**Exercise data**
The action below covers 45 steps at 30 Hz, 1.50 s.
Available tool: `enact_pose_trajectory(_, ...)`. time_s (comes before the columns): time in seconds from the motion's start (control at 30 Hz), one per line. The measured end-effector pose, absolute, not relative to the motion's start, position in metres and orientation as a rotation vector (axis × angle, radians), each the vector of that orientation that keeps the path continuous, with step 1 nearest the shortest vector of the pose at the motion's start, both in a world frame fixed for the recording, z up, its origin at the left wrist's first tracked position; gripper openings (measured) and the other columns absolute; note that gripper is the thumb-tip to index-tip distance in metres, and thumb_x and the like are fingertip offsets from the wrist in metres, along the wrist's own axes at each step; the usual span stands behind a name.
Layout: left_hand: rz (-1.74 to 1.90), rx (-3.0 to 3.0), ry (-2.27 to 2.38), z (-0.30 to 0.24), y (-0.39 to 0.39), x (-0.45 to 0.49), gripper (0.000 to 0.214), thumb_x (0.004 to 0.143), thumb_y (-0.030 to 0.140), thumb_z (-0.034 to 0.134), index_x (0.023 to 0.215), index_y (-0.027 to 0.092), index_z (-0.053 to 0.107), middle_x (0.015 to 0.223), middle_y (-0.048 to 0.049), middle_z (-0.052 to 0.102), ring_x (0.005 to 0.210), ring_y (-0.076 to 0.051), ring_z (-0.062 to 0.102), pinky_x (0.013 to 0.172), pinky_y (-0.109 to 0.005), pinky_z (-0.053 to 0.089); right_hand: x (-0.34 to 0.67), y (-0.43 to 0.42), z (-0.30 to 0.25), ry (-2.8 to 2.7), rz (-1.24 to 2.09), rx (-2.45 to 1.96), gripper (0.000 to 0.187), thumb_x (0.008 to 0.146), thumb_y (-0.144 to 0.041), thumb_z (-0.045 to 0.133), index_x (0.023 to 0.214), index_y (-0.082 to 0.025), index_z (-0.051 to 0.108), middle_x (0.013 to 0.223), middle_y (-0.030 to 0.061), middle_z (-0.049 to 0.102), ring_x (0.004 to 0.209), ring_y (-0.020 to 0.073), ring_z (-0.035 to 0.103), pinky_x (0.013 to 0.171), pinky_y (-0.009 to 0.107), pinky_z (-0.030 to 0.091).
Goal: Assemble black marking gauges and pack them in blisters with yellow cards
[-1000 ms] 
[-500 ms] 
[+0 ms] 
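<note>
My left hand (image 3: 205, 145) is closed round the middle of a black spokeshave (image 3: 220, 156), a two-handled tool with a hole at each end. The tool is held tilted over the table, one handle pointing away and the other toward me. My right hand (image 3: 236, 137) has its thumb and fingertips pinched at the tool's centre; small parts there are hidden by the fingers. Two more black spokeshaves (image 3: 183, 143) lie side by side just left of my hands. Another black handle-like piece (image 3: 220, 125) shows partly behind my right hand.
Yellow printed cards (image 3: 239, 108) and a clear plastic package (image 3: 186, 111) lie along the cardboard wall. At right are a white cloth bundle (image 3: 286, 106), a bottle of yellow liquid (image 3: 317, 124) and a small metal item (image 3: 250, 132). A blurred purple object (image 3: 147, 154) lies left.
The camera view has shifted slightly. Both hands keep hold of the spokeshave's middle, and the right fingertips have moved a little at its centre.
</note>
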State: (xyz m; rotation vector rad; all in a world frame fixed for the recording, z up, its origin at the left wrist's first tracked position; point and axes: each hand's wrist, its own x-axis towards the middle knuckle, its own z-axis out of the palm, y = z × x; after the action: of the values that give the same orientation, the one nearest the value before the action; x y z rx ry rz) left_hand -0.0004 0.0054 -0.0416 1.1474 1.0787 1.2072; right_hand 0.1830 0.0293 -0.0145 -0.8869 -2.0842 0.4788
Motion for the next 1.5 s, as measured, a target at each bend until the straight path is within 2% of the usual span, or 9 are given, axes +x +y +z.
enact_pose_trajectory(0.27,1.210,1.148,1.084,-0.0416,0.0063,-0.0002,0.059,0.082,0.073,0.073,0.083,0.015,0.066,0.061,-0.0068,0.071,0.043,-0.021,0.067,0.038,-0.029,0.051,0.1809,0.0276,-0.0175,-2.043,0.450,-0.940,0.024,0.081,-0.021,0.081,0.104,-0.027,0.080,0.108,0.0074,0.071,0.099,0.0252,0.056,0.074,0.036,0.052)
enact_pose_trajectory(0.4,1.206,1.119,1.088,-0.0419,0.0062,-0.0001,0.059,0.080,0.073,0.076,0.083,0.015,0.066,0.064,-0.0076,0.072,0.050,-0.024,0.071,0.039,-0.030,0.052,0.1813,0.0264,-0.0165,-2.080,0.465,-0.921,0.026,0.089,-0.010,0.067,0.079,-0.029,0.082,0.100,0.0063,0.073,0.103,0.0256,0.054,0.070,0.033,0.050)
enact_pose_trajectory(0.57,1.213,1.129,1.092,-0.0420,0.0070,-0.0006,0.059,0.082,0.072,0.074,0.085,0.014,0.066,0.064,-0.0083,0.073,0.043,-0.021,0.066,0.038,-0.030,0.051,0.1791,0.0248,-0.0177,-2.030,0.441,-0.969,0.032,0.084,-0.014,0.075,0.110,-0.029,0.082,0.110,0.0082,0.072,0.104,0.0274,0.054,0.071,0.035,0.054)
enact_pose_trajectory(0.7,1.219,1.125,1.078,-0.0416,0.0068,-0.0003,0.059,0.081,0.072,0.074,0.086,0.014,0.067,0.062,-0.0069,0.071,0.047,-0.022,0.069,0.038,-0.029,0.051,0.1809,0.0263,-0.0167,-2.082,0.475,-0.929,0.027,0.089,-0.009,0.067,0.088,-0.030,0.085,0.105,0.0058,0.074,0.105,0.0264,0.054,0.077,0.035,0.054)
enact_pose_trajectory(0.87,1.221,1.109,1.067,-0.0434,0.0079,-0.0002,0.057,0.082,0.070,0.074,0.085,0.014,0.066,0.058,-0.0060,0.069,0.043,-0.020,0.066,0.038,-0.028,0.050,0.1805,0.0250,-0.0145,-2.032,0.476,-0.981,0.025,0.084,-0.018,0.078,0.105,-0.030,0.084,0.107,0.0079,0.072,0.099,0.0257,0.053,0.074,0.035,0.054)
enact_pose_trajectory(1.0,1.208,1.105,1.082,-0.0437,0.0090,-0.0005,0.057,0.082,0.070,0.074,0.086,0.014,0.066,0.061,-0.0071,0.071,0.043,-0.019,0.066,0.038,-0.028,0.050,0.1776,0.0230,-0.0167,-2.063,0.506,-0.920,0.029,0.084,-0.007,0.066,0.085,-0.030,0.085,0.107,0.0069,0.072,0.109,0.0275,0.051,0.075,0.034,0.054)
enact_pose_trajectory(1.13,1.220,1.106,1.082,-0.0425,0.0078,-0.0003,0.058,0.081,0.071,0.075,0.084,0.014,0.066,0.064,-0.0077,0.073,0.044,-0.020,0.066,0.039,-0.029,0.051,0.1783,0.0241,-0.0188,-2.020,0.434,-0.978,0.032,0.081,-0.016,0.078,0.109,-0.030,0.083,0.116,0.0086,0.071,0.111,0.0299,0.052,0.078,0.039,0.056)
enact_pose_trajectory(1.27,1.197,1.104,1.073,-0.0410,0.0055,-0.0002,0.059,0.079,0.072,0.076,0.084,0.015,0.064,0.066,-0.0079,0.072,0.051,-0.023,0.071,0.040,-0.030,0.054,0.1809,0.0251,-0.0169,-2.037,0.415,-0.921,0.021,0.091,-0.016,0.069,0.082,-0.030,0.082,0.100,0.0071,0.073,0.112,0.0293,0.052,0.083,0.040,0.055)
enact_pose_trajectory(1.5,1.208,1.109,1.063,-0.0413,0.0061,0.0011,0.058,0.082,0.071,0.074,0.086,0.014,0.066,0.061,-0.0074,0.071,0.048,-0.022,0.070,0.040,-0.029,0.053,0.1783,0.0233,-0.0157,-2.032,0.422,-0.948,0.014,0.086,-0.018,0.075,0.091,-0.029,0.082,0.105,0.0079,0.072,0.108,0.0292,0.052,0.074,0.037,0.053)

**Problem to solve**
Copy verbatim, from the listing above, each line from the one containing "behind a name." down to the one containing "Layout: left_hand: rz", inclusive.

**Task answer**
Available tool: `enact_pose_trajectory(_, ...)`. time_s (comes before the columns): time in seconds from the motion's start (control at 30 Hz), one per line. The measured end-effector pose, absolute, not relative to the motion's start, position in metres and orientation as a rotation vector (axis × angle, radians), each the vector of that orientation that keeps the path continuous, with step 1 nearest the shortest vector of the pose at the motion's start, both in a world frame fixed for the recording, z up, its origin at the left wrist's first tracked position; gripper openings (measured) and the other columns absolute; note that gripper is the thumb-tip to index-tip distance in metres, and thumb_x and the like are fingertip offsets from the wrist in metres, along the wrist's own axes at each step; the usual span stands behind a name.
Layout: left_hand: rz (-1.74 to 1.90), rx (-3.0 to 3.0), ry (-2.27 to 2.38), z (-0.30 to 0.24), y (-0.39 to 0.39), x (-0.45 to 0.49), gripper (0.000 to 0.214), thumb_x (0.004 to 0.143), thumb_y (-0.030 to 0.140), thumb_z (-0.034 to 0.134), index_x (0.023 to 0.215), index_y (-0.027 to 0.092), index_z (-0.053 to 0.107), middle_x (0.015 to 0.223), middle_y (-0.048 to 0.049), middle_z (-0.052 to 0.102), ring_x (0.005 to 0.210), ring_y (-0.076 to 0.051), ring_z (-0.062 to 0.102), pinky_x (0.013 to 0.172), pinky_y (-0.109 to 0.005), pinky_z (-0.053 to 0.089); right_hand: x (-0.34 to 0.67), y (-0.43 to 0.42), z (-0.30 to 0.25), ry (-2.8 to 2.7), rz (-1.24 to 2.09), rx (-2.45 to 1.96), gripper (0.000 to 0.187), thumb_x (0.008 to 0.146), thumb_y (-0.144 to 0.041), thumb_z (-0.045 to 0.133), index_x (0.023 to 0.214), index_y (-0.082 to 0.025), index_z (-0.051 to 0.108), middle_x (0.013 to 0.223), middle_y (-0.030 to 0.061), middle_z (-0.049 to 0.102), ring_x (0.004 to 0.209), ring_y (-0.020 to 0.073), ring_z (-0.035 to 0.103), pinky_x (0.013 to 0.171), pinky_y (-0.009 to 0.107), pinky_z (-0.030 to 0.091).

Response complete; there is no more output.